Впереди на нас неслась конница, но это явно были не рыцари. У них был огнестрел.
— Так это ж ляхи братцы, — радостно заорал старшина, тоже рассмотрев вылетевших из поворота. Его радостная реакция меня озадачила, — и что, что ляхи?
— Так они как мы, только стреляют, — весело проговорил старшина, — целься, — закончил он, поднимая винтовку. Я присел обратно в телегу, стоять в полный рост в перестрелке не айс.

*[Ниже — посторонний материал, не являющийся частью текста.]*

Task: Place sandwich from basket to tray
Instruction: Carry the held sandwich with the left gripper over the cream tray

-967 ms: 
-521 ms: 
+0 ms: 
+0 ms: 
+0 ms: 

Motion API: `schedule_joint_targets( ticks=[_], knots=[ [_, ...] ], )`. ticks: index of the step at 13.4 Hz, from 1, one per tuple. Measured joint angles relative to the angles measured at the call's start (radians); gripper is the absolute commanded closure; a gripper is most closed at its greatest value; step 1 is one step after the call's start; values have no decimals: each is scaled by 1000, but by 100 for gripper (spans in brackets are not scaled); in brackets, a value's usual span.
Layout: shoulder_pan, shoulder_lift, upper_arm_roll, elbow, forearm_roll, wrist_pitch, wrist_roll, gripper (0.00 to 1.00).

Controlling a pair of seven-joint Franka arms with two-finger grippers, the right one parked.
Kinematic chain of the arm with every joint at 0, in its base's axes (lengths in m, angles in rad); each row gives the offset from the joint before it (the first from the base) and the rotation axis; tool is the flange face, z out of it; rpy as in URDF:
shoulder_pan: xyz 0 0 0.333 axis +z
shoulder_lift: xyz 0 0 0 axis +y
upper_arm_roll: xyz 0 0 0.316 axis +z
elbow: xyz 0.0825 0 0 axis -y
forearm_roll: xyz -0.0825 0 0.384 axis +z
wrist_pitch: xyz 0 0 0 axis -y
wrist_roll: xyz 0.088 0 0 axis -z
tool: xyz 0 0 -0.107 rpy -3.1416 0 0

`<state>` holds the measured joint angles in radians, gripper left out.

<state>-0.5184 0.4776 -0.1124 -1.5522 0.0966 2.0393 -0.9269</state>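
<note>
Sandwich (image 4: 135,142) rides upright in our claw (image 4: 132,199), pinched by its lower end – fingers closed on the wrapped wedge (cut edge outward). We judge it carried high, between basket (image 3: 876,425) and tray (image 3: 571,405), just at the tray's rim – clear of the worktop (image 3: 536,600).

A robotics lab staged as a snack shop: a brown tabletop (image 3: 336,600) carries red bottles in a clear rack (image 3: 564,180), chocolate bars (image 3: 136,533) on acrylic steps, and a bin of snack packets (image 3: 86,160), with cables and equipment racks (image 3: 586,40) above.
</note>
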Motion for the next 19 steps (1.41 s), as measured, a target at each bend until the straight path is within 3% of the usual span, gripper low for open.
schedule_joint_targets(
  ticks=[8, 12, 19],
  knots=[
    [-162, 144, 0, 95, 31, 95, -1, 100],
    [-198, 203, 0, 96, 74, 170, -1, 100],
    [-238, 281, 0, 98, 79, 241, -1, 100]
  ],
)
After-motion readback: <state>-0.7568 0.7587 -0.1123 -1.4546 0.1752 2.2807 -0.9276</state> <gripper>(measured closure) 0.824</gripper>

Меня удивило, что ляхи не притормозили подумать над ситуацией вылетев на нас, расстояние позволяло. Не сбавляя скорость, они кинулись на сближение не обращая внимание на баррикаду. Сразу бросилось в глаза, что ляхи двигались как-то вяло в сравнении с тем, что в прошлый раз показали рыцари на поле по скорости.
От поворота до нашей позиции было где-то триста метров, на расстоянии сто пятьдесят метров мы открыли огонь. Ляхи летели в пять всадников в ряд, сколько позволяла ширина дороги. Мы успели сделать ещё два ружейных залпа в которых участвовал и я. Так как места для манёвра практически не было, а дистанция кинжальная наш огонь был очень эффективен. Если первый залп проредил ряды наступающих, то второй полностью остановил на расстоянии пятидесяти метров. Убитые передние ряды лошадей и кавалеристов построили ещё одно препятствие на пути напиравших сзади. Началась давка, крики и беспорядочная стрельба. Осознав, что с наскока пробиться не получится, ляхи начали пешую атаку огибая нас с флангов. Противников оказалось много. Сначала мы потеряли троих ранеными или убитыми в перестрелке на подходе к баррикаде. Дальше последовала атака с мечами и саблями. Обороняя правый фланг, я бросил ружьё и спрятался за телегой. На рефлексах достал камешек и нож в левую руку, а револьвер в правую. В центре у баррикады идёт рукопашная. Трое оставшихся на ногах солдат отбиваются от пятерых напирающих, двое солдат, как и я отошли за левую телегу и ведут огонь. Человек десять пытаются растянуть телеги и освободить дорогу. Из леса к моей телеги бегут два поляка. Выглянув из-за телеги, делаю четыре выстрела. В первого попадаю сразу первой пулей, но по инерции он делает ещё несколько шагов ко мне. Делаю ещё два выстрела, чтоб остановить его. Во второго делаю четвёртый по счёту выстрел, когда до меня остаётся два метра. Попадаю ему в грудь. Он валится на меня, подминая под себя. Контрольный — бью ножом в шею. Скидываю с себя труп и присаживаюсь опять за телегу, перезаряжаю револьвер. Осматриваясь по сторонам, вижу, что с флангов больше никто не атакует. Поднимаюсь из-за телеги и смотрю в центр. Баррикада, перекрывавшая дорогу разобрана, а ляхи отступили и седлают лошадей. У нас живые я и двое солдат за телегой левого фланга. Оставшиеся кавалеристы идут на прорыв. Первых двоих успеваю расстрелять, спрятавшись за телегой, но не замечаю, что один меня обошёл. Лошадь с силой вырезается в меня, от удара разворачивает в полу полёте, чувствую как боль обжигает спину. От боли сознание затухает само по себе и я снова проваливаюсь в темноту.
— Только не новые штаны, второй раз я такой удар не переживу.